Paulo Pinto pjmlp at progtools.org
Fri Jun 21 00:04:40 PDT 2013


On Thursday, 20 June 2013 at 14:59:33 UTC, bearophile wrote:
> Adam D. Ruppe:
>
>> Is it just me or has Rust completely displaced Go as the go-to 
>> 'why D when we have X' thing on the reddit?
>>
>> It seems like not even a full year ago, Rust was rarely 
>> mentioned and all the versus hype was about Go.
>
> Go now is not advertised as a system language, and I think it 
> has found its niche, sufficiently different from D. So there's 
> much less reason for them to be discussed together.
>
> One year ago Rust was less developed compared to now. And Rust 
> is meant to be a low level system language (from what I am 
> seeing lately, it seems Rust is gaining a niche at a level 
> lower than D).
>
> In threads where both Rust and D are discussed, I suggest 
> everybody to not express bad opinions in general about Rust. If 
> you want to criticize Rust then I suggest to write only on very 
> specific features at a time.
>
> Bye,
> bearophile

Go reminds me of the days I used to play around with Native 
Oberon, given its Oberon-2 influences. On my view it is a bit too 
opinionated.

Rust appeals to my ML soul, given the time I spend with Caml 
Light, Haskell and OCaml. I used to dislike the pointer syntax, 
now I would say I can live with it.

D is C++ done right and its design pleases me.

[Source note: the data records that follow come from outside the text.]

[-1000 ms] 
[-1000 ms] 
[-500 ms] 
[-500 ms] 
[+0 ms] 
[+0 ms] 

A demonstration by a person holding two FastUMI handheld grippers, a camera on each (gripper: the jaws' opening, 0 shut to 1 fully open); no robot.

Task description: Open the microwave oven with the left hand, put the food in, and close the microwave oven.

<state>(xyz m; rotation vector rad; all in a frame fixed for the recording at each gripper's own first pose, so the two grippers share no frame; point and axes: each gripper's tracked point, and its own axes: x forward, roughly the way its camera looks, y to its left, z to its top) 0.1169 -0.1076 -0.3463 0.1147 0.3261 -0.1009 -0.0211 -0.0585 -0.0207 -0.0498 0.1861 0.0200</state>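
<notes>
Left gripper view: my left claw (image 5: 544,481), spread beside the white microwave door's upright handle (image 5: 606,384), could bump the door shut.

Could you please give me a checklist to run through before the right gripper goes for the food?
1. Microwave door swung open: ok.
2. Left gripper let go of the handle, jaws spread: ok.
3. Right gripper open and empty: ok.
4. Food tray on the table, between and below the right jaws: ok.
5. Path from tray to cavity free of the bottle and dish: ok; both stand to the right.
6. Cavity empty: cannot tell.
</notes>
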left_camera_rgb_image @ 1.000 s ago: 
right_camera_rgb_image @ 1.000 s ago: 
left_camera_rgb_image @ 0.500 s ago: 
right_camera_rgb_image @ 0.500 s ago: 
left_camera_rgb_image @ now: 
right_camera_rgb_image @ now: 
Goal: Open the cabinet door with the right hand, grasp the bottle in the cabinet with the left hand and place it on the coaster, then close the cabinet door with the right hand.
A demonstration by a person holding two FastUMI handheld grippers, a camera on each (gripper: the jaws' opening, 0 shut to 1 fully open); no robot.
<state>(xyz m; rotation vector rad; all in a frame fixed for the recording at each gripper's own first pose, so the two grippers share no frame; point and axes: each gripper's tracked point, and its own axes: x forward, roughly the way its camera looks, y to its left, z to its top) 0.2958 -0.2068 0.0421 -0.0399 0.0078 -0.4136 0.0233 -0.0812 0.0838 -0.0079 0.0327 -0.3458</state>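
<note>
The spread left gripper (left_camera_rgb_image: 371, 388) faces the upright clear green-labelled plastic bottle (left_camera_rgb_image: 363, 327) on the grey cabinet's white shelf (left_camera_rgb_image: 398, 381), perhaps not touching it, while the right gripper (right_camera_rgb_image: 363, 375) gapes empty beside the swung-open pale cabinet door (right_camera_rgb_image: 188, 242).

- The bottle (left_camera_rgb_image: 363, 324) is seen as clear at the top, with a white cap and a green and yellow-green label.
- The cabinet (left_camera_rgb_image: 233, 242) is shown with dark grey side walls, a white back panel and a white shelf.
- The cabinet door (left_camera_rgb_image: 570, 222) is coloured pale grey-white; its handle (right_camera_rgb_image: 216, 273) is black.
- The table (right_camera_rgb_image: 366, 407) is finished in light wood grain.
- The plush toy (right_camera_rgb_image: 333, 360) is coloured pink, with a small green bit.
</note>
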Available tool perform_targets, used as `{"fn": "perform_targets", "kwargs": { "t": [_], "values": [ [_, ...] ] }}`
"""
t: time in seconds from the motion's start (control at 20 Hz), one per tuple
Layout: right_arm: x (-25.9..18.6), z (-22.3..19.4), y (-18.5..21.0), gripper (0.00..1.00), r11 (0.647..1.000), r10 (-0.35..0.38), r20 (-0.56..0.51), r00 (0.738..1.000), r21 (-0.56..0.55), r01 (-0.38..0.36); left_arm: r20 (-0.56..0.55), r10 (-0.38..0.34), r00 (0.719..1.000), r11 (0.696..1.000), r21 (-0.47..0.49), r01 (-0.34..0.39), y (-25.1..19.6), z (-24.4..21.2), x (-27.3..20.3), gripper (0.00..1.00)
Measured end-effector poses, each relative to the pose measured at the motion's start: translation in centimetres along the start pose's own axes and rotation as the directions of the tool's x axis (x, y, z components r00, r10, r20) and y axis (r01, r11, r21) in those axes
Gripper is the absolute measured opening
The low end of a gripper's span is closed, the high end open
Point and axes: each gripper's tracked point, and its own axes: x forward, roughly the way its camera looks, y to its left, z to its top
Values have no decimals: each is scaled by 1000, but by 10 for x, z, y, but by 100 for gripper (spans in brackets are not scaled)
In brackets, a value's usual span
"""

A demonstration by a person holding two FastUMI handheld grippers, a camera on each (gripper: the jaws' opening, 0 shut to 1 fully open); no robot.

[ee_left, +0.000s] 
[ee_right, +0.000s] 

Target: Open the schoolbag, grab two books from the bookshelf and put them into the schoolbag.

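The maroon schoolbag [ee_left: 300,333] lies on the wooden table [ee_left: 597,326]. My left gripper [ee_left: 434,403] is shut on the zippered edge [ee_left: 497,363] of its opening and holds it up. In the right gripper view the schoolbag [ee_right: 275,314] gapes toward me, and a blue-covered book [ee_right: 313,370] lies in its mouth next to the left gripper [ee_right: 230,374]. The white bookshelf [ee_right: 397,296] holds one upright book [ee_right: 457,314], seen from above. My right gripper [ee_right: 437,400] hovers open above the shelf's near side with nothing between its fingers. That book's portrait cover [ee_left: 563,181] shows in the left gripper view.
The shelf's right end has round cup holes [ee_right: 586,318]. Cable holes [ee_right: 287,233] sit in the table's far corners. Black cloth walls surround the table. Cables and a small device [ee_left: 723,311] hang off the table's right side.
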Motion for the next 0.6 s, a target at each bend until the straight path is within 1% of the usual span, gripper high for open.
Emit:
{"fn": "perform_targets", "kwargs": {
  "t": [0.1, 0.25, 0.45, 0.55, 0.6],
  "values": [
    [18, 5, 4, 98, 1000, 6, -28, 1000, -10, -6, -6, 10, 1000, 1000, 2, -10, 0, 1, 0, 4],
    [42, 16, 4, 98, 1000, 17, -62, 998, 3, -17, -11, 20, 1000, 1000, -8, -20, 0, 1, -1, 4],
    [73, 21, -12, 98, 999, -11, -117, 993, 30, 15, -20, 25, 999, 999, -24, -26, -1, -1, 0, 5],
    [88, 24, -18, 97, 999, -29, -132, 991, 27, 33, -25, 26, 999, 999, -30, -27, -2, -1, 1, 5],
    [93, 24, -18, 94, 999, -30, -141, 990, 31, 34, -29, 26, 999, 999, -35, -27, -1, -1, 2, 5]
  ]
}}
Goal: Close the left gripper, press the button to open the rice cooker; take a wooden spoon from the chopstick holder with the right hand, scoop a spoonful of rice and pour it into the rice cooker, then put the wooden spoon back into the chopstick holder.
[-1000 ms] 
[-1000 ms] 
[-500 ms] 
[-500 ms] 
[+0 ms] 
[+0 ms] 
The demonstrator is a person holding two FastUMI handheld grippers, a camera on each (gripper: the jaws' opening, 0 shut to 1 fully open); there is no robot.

I like all three of them and sadly can't use any of them on a 
JVM/.NET enterprise world I live on.

Plus all of them have a very nice feature, direct compilation to 
native code.

Maybe, just maybe, the increase on their usage can make the 
industry move slowly back to native code, as it did back in the 
day P-Code VMs were eventually abandoned.

That is the main reason why nowadays I try to think several 
times, before posting about the known issues Go has.


As a language geek I think all might have their place.